ABOUT THIS TASK >> All the data should be printed again exactly as written.

DATA SEGMENT >>
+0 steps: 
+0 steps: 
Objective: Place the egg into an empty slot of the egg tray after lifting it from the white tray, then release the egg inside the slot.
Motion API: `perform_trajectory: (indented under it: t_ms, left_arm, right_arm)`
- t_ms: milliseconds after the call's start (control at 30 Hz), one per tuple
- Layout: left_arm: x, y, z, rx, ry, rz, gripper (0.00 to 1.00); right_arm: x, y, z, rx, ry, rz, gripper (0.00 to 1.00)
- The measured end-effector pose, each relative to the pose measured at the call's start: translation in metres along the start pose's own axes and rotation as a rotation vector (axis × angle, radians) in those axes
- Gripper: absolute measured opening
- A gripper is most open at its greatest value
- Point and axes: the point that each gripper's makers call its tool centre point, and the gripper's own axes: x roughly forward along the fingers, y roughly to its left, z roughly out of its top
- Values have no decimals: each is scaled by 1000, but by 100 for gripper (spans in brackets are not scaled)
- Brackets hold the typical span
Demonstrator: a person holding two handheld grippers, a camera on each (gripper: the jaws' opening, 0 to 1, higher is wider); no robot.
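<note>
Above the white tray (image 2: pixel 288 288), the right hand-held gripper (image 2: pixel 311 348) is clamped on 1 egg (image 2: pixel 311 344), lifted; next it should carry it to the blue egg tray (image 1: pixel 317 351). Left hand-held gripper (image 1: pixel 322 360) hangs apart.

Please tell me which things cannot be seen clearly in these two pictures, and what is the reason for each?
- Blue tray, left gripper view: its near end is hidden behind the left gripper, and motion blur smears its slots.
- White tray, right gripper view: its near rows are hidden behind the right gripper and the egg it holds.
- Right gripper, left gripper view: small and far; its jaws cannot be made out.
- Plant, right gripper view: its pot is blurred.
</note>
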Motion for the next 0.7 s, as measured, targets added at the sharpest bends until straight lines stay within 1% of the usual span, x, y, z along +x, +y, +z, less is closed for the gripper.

OUTPUT FOR THIS EXERCISE >>
+0 steps: 
+0 steps: 
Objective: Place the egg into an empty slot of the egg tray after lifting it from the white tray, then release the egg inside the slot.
Motion API: `perform_trajectory: (indented under it: t_ms, left_arm, right_arm)`
- t_ms: milliseconds after the call's start (control at 30 Hz), one per tuple
- Layout: left_arm: x, y, z, rx, ry, rz, gripper (0.00 to 1.00); right_arm: x, y, z, rx, ry, rz, gripper (0.00 to 1.00)
- The measured end-effector pose, each relative to the pose measured at the call's start: translation in metres along the start pose's own axes and rotation as a rotation vector (axis × angle, radians) in those axes
- Gripper: absolute measured opening
- A gripper is most open at its greatest value
- Point and axes: the point that each gripper's makers call its tool centre point, and the gripper's own axes: x roughly forward along the fingers, y roughly to its left, z roughly out of its top
- Values have no decimals: each is scaled by 1000, but by 100 for gripper (spans in brackets are not scaled)
- Brackets hold the typical span
Demonstrator: a person holding two handheld grippers, a camera on each (gripper: the jaws' opening, 0 to 1, higher is wider); no robot.
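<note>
Above the white tray (image 2: pixel 288 288), the right hand-held gripper (image 2: pixel 311 348) is clamped on 1 egg (image 2: pixel 311 344), lifted; next it should carry it to the blue egg tray (image 1: pixel 317 351). Left hand-held gripper (image 1: pixel 322 360) hangs apart.

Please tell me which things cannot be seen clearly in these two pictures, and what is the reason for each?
- Blue tray, left gripper view: its near end is hidden behind the left gripper, and motion blur smears its slots.
- White tray, right gripper view: its near rows are hidden behind the right gripper and the egg it holds.
- Right gripper, left gripper view: small and far; its jaws cannot be made out.
- Plant, right gripper view: its pot is blurred.
</note>
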Motion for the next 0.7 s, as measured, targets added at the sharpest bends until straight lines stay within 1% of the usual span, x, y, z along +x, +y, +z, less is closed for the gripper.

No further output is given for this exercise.